Let's discuss Nintendo's case against MariCar

This week’s featured article


The Tokyo District Court on Sept. 27 ordered the operator of a go-kart service that lets customers drive on public roads wearing costumes of Nintendo Co.’s video game characters to pay damages for copyright infringement.

The amount of compensation was not immediately known. Nintendo had sought ¥10 million ($88,300) when it filed a lawsuit against MariCar Inc. in February last year and demanded it stop using the costumes, which have been popular with foreign tourists.

Visitors to Tokyo and other major Japanese cities are often stunned to see convoys of karts driven by people — usually tourists — dressed up as Mario, Yoshi, Princess Peach and other popular Nintendo characters buzzing around busy streets.

Unlike many countries, Japan has no ban on people driving go-karts on public roads.

But the court ruling looks set to bring such Nintendo-themed antics screeching to a halt.

The video gaming giant said the ruling blocks the MariCar go-kart service from lending Mario and other characters’ costumes to its customers.

Nintendo complained that its popular racing game “Mario Kart” is known widely as “MariKar,” just like the go-kart service’s name.

It also argued that the go-kart enterprise had not been given permission to allow drivers to dress up as its characters or to use photo and video footage from the racing game in its publicity materials.

“We will continue to take necessary steps against damage being done to our brand and intellectual properties, which we have spent years to build,” Nintendo said in a brief statement.

Nintendo noted that it had won damages but did not discuss the financial amount.

Mari Mobility, the go-kart operator that has changed its official name from MariCar, said in a brief statement that it will review the ruling before deciding what to do next.
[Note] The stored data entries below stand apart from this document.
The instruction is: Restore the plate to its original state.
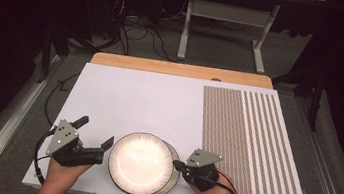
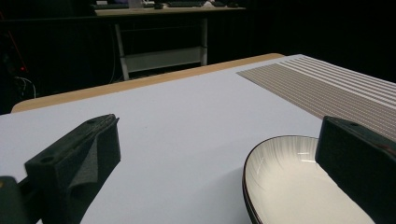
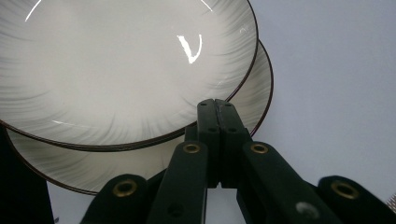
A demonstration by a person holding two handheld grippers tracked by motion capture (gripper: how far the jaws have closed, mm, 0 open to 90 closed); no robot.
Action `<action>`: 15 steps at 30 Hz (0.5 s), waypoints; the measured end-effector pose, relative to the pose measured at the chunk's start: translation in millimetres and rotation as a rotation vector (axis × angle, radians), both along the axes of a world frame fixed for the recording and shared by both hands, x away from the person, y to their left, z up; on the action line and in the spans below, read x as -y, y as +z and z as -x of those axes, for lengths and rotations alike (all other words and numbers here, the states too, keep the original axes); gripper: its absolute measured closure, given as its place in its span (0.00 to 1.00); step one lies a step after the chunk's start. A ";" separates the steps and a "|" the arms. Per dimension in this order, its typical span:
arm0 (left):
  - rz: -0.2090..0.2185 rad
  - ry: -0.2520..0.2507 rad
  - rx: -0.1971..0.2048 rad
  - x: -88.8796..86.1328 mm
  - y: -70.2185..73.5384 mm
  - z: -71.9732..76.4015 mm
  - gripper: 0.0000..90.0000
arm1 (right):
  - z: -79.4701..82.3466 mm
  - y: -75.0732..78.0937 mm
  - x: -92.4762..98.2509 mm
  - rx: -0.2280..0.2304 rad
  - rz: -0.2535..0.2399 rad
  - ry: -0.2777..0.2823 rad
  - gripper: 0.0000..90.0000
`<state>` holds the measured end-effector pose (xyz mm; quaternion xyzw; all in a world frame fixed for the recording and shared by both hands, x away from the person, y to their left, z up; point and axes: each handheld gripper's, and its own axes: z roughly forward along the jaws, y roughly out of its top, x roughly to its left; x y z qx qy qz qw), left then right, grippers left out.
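Nearest the person, at the front edge of the desk (image 1: 110,94), two hands come in from below, each with a gripper. The left gripper (image 1: 96,137) sits just to the left of the plates, its fingers (image 2: 74,163) spread wide: in the left gripper view one finger stands over the bare white surface and the other rises in front of the near plate's rim, with nothing pressed between them. The right gripper (image 1: 177,166) lies at the right side of the plates, its fingers (image 3: 215,135) pressed together with nothing between them, their tip at the rims of the two plates; whether it touches them cannot be told.

Between the grippers lie two shallow white plates with dark rims and faint grey ray lines. The upper plate (image 1: 140,162) rests on the lower plate (image 1: 174,170), shifted to the left, so that the lower one shows as a crescent at the right and front.

Farther back the white desk surface lies bare, and to the right a striped mat (image 1: 254,148) runs from near the front edge to the back. Behind the white sheet a wooden edge (image 1: 178,69) shows, and beyond it a dark floor with cables (image 1: 138,34) and a grey stand (image 1: 225,18).
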<state>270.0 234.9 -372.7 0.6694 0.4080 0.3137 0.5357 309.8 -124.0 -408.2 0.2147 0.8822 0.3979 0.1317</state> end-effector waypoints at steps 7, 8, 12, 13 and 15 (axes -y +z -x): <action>-0.001 -0.001 -0.001 -0.2 0.0 0.0 0.01 | 0.0 0.7 1.2 -0.001 0.003 -0.001 1.00; -0.001 -0.001 -0.001 -0.2 0.0 0.0 0.01 | 0.0 0.7 1.2 -0.001 0.003 -0.001 1.00; -0.001 0.000 -0.002 -0.1 -0.1 -0.1 0.01 | -0.4 1.1 2.4 0.004 -0.004 -0.008 1.00; -0.001 -0.001 -0.002 -0.1 -0.1 -0.1 0.01 | -0.2 1.1 2.6 0.002 -0.004 -0.008 1.00; -0.001 -0.001 -0.002 0.1 -0.1 -0.1 0.01 | -0.1 1.3 2.8 0.002 -0.003 -0.008 1.00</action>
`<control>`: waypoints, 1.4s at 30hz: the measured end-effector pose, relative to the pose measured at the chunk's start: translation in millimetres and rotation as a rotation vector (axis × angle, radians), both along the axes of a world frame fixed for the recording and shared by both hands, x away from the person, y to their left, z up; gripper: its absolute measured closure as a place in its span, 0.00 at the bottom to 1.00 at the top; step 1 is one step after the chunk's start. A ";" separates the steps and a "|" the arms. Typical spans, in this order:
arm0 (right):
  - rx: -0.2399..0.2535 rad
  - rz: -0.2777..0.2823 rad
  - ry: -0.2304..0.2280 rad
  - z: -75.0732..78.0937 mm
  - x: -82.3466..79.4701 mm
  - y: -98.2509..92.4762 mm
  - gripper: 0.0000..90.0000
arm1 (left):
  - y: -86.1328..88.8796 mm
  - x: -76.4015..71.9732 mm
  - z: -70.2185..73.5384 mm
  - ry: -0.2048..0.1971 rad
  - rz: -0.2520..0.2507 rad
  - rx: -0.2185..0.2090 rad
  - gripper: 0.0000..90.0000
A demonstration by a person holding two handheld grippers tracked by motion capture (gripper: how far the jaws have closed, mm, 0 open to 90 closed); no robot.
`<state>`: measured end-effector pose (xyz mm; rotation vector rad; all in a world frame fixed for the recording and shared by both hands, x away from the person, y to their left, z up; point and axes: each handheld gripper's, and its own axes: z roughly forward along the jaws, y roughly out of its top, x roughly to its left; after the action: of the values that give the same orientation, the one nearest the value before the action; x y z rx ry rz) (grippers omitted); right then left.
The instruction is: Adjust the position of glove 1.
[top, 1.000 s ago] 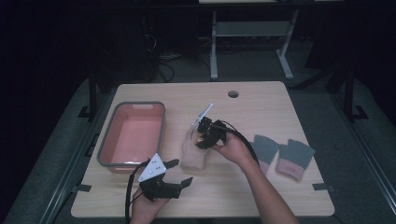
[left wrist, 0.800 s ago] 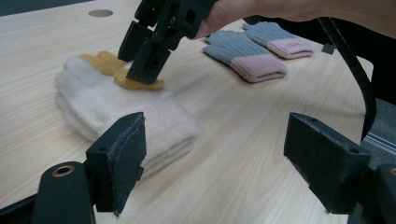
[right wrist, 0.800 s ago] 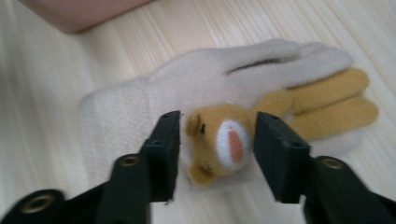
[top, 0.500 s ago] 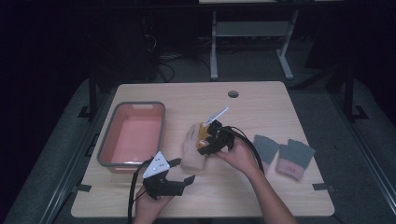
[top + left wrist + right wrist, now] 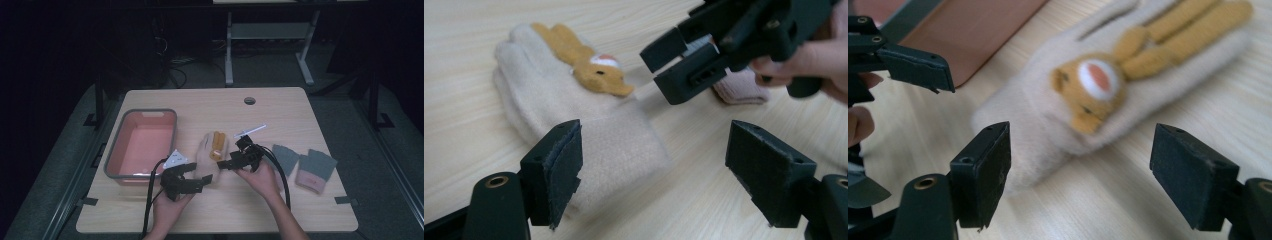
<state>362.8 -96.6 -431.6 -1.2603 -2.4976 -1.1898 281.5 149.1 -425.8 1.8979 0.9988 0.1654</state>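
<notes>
A cream glove (image 5: 212, 150) with an orange rabbit sewn on it lies flat mid-table, fingers pointing away. My right gripper (image 5: 227, 164) is just right of its cuff; its jaws have just been opening and now stand open, with no pad touching the glove. In the right gripper view the glove (image 5: 1048, 115) lies just beyond the right gripper (image 5: 1080, 155). My left gripper (image 5: 202, 180) is open at the near side of the cuff. In the left gripper view the glove (image 5: 574, 115) lies ahead of the left gripper (image 5: 654, 150), with the right gripper (image 5: 679, 65) above the cuff.
A pink tray with a grey rim (image 5: 116, 150) stands left of the glove, near the left gripper. A grey pair of gloves with pink cuffs (image 5: 310, 167) lies on the right. A round cable hole (image 5: 249, 100) is at the table's far side.
The cream glove, held up off the table by the right gripper, now lies flat. The right gripper came down and opened, letting it go. The left gripper edged toward the cuff.
</notes>
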 end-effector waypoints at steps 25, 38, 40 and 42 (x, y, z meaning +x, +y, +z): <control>0.035 -0.060 0.023 -16.8 -1.8 -5.0 0.30 | -5.0 32.1 -23.6 0.145 0.165 0.093 0.27; 0.032 -0.079 0.032 -14.6 3.4 -8.2 0.37 | -8.0 43.2 -36.7 0.242 0.121 0.031 0.44; 0.026 -0.074 0.034 -17.2 5.2 -6.5 0.38 | -7.9 44.4 -36.8 0.252 0.109 0.030 0.46; 0.011 -0.065 0.035 -19.0 5.2 -6.1 0.39 | -8.3 45.8 -36.9 0.255 0.096 0.032 0.47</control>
<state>368.0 -102.7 -450.6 -1.3571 -2.4398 -1.1826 327.3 140.8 -462.6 1.9337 1.2660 -0.0068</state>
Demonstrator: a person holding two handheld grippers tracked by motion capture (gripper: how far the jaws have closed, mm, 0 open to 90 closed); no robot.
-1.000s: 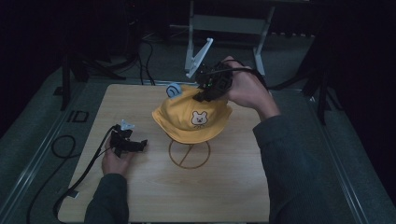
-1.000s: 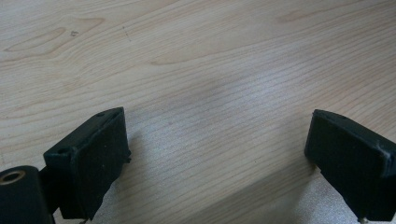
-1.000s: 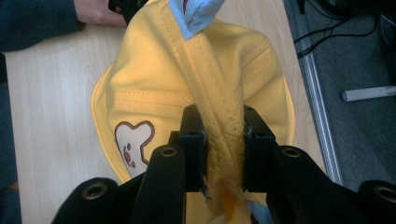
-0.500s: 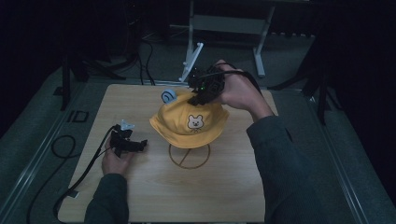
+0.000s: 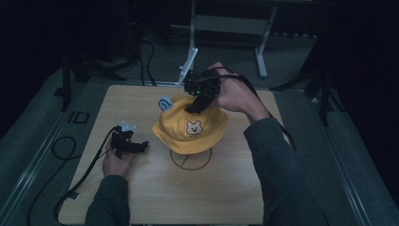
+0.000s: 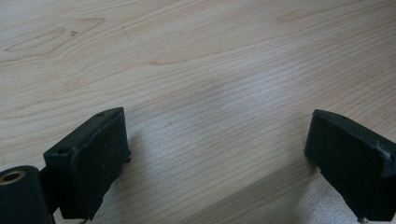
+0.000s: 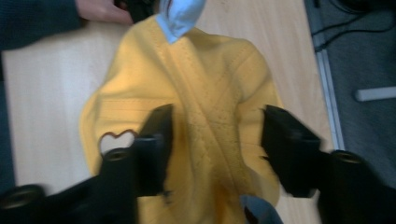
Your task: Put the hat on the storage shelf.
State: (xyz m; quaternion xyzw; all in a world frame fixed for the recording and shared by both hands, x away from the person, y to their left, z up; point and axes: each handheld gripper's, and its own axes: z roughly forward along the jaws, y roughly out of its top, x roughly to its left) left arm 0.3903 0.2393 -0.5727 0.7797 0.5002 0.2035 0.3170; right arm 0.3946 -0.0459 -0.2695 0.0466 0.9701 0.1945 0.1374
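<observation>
Matt wood-grain table [image 6: 210, 60], stitched yellow cloth hat [image 7: 210, 116], matt blk jaws.

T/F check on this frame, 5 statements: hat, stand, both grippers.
1. The yellow hat sits on a stand. True.
2. The left gripper holds the hat. False: it is open over bare table.
3. The right gripper is above the hat's crown, jaws apart. True.
4. The hat's front shows a star. False: a bear face.
5. The hat lies flat on the table. False: it is raised on the stand.
</observation>
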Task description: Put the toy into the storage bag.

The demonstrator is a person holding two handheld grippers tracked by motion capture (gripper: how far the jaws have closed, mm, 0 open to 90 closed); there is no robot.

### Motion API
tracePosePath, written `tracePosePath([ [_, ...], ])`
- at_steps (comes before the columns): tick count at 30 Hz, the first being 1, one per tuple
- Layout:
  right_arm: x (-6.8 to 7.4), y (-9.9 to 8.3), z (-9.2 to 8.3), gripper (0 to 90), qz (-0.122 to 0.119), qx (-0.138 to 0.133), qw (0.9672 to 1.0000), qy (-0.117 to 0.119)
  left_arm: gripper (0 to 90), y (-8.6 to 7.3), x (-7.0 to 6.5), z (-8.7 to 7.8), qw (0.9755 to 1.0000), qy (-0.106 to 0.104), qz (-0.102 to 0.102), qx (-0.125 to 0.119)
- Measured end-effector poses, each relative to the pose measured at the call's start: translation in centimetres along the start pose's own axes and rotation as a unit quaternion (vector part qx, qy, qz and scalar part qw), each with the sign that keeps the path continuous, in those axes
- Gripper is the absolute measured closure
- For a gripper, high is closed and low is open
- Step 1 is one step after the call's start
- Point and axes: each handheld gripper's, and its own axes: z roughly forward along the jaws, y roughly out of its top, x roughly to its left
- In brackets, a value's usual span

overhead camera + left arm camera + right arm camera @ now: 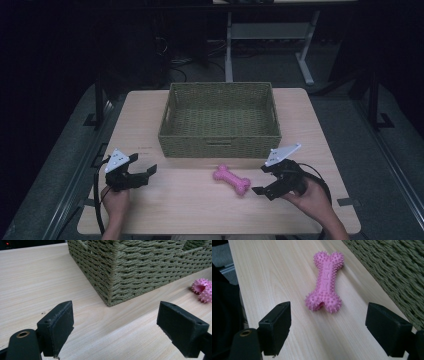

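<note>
On the left, the left hand-held gripper [150, 171] sits low over the table [175, 210]. Its 2 black jaws are wide open and there is nothing between them. It points toward the near left corner of the green woven basket [220, 145], but it is not touching it.

In the middle, the basket stands on the far half of the table. Nothing lies in the part of its inside that shows in the high view. Just in front of it lies the pink spiky toy bone [232, 179], flat on the wood. It is near the basket but not touching it.

On the right, the right hand-held gripper [261, 180] is aimed at the bone. In the right gripper view the bone [325, 282] lies just ahead of the 2 jaws, with its near end toward them. The jaws are wide open and hold nothing.

It looks like the job is to put the bone in the basket, and it has hardly begun. The bone is not picked up yet. What is left: close on the bone, lift it, and drop it in the basket.
</note>
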Motion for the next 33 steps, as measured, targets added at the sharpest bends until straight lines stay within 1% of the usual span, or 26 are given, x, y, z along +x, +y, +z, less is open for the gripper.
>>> tracePosePath([
  [2, 0.0, 0.3, 0.2, 20.7, -0.003, 0.002, 1.0, 0.001, 13.6, 0.0, 0.0, 0.0, 1.0, 0.0, 0.001, 0.0],
  [3, 0.1, 0.8, 0.6, 20.7, -0.007, 0.008, 0.9999, 0.007, 13.6, 0.0, 0.0, 0.0, 1.0, -0.001, 0.001, 0.0],
  [5, 0.3, 1.3, 1.1, 20.7, -0.014, 0.014, 0.9998, 0.01, 13.6, 0.0, 0.0, 0.0, 1.0, -0.002, 0.0, 0.001],
  [7, 0.3, 1.5, 1.3, 20.7, -0.015, 0.017, 0.9997, 0.012, 13.6, 0.0, -0.1, 0.0, 1.0, -0.003, 0.0, 0.001],
  [8, 0.4, 2.0, 1.9, 20.6, -0.021, 0.024, 0.9994, 0.014, 13.6, 0.0, -0.1, 0.0, 1.0, -0.004, 0.001, -0.001],
  [9, 0.4, 2.2, 2.1, 20.6, -0.022, 0.026, 0.9992, 0.018, 13.6, 0.0, -0.1, 0.1, 1.0, -0.003, 0.001, -0.001],
  [13, 0.4, 2.9, 3.0, 20.0, -0.032, 0.038, 0.9986, 0.02, 13.6, 0.0, 0.0, 0.0, 1.0, -0.002, 0.0, 0.001],
  [14, 0.4, 2.9, 3.0, 20.0, -0.032, 0.038, 0.9986, 0.02, 13.6, 0.0, 0.0, 0.0, 1.0, -0.002, 0.0, 0.001],
  [15, 0.2, 3.2, 3.5, 20.0, -0.03, 0.041, 0.9983, 0.029, 13.6, 0.0, 0.0, 0.0, 1.0, -0.003, -0.003, -0.002],
  [22, 0.0, 3.8, 4.7, 20.1, -0.027, 0.056, 0.9975, 0.033, 13.6, 0.0, 0.1, 0.0, 1.0, -0.002, -0.004, -0.002],
  [30, -0.3, 5.1, 5.9, 23.5, -0.031, 0.076, 0.9963, 0.027, 13.6, 0.0, 0.0, 0.0, 1.0, -0.004, -0.004, -0.003],
  [33, -0.4, 5.5, 6.5, 25.6, -0.029, 0.08, 0.9958, 0.035, 13.6, 0.0, 0.1, 0.1, 1.0, -0.003, -0.006, -0.002],
])
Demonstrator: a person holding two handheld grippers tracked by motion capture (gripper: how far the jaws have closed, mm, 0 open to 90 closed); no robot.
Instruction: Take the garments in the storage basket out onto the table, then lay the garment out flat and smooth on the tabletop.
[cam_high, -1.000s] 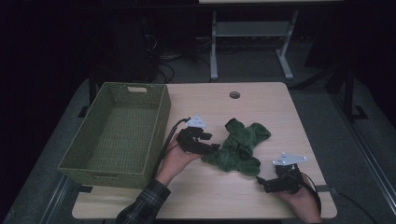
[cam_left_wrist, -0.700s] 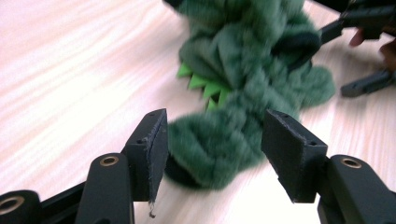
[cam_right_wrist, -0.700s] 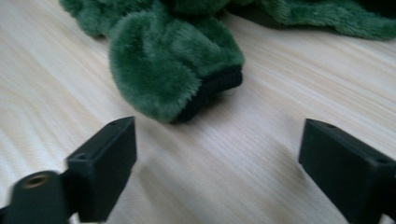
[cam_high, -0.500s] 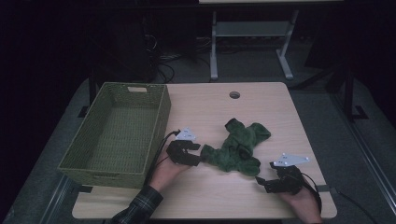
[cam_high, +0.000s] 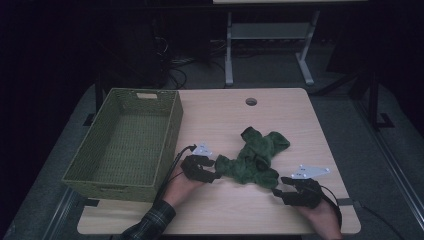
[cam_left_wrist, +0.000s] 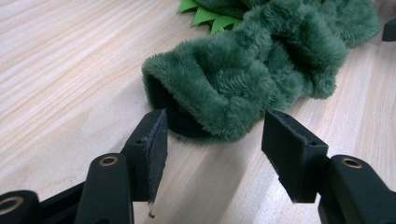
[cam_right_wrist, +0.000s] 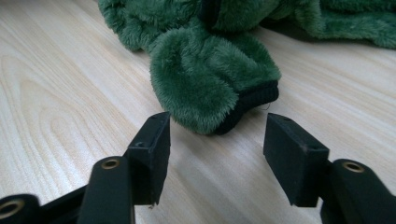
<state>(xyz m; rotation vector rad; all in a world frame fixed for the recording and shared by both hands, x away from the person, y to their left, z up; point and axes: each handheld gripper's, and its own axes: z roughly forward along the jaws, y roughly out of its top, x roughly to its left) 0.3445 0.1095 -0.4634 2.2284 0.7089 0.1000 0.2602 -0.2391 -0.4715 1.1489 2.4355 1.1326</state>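
Observation:
A fuzzy green garment (cam_high: 255, 157) lies crumpled on the wooden table (cam_high: 225, 115). My left gripper (cam_high: 216, 175) is low at its left end and open. In the left gripper view the jaws (cam_left_wrist: 215, 140) flank a sleeve end of the garment (cam_left_wrist: 243, 79), and the pads do not press on it. My right gripper (cam_high: 277, 186) sits at the garment's near right end. Its jaws (cam_right_wrist: 217, 144) have just been closing, and the black-edged cuff of the garment (cam_right_wrist: 210, 84) lies at their tips, untouched.
A green woven basket (cam_high: 110, 187) stands at the table's left side, close to my left hand and its cable. A round cable hole (cam_high: 251, 101) is in the table's far part. A metal stand's legs (cam_high: 230, 55) are on the floor behind.
My left gripper has come down and toward the near edge, settling at the garment's left end. The right hand has stayed in place. The garment has not moved.

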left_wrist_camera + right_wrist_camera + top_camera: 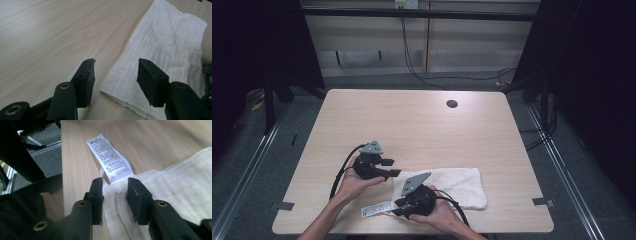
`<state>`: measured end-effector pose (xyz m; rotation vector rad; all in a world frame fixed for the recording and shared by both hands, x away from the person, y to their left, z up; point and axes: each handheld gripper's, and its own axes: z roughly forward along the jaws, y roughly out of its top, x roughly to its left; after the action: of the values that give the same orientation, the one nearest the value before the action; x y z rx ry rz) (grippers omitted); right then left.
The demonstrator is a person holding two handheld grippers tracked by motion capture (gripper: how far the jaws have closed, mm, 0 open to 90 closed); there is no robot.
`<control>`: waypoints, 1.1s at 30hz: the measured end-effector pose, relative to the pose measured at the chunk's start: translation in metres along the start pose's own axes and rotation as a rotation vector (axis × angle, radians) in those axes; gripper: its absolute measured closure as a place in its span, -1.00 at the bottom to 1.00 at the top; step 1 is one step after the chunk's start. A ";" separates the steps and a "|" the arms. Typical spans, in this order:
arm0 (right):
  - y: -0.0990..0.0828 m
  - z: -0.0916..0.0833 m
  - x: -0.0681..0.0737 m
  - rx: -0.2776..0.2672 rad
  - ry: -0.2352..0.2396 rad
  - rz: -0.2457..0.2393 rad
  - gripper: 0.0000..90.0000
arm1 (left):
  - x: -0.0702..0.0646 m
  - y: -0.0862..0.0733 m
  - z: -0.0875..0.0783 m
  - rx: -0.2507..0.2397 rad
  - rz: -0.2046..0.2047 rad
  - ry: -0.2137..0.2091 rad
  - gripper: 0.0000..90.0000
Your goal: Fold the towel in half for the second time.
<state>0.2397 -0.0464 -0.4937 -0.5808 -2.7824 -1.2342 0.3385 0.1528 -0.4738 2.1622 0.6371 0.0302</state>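
High view: white towel (452,186) lies lengthwise left-right, label (376,210) pointing left.

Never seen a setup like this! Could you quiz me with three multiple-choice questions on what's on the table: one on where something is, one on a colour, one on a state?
1. Where does the towel lie on the table?
A. far edge
B. near edge, by the hands
C. beside the round hole

2. What colour is the towel?
A. white
B. blue
C. red

3. How do the left gripper jaws stand?
A. clamped on the towel
C. holding the care label
B. apart, holding nothing

Answers: 1 B, it lies by the near edge; 2 A, white cloth; 3 B, gap between the jaws.
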 end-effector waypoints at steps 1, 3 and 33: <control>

The company website says its service “is in no way a reflection” of Nintendo’s Mario Kart, and tells customers not to race one another, nor throw banana skins or red turtle shells — all things you can famously do in Nintendo’s frenetic racing game.

Occasional accidents among go-karters on Japan’s streets have prompted authorities to require that operators improve safety measures, like mandating the use of seat belts and helmets.

First published in The Japan Times on Sept. 29.

Warm up

One-minute chat about games.


Collect words related to streets, e.g., road, car, signal.

New words

1) infringement: violation, e.g., “That would be an infringement of privacy.”

2) antic: odd or silly behavior, e.g., “A monkey performed antics for the crowd.”

Guess the headline

Popular g_-_ _ _ _ company MariCar loses court battle over s_ _ _ _ _ kart business


1) What is the service mentioned in the article?

2) Why did Nintendo bring the case to court?

3) What is the situation in Japan in terms of regulating such vehicles?

Let’s discuss the article

1) Do you agree with Nintendo’s complaint?

2) What do you think of the go-kart service?

3) What rules do you think go-kart operators should follow?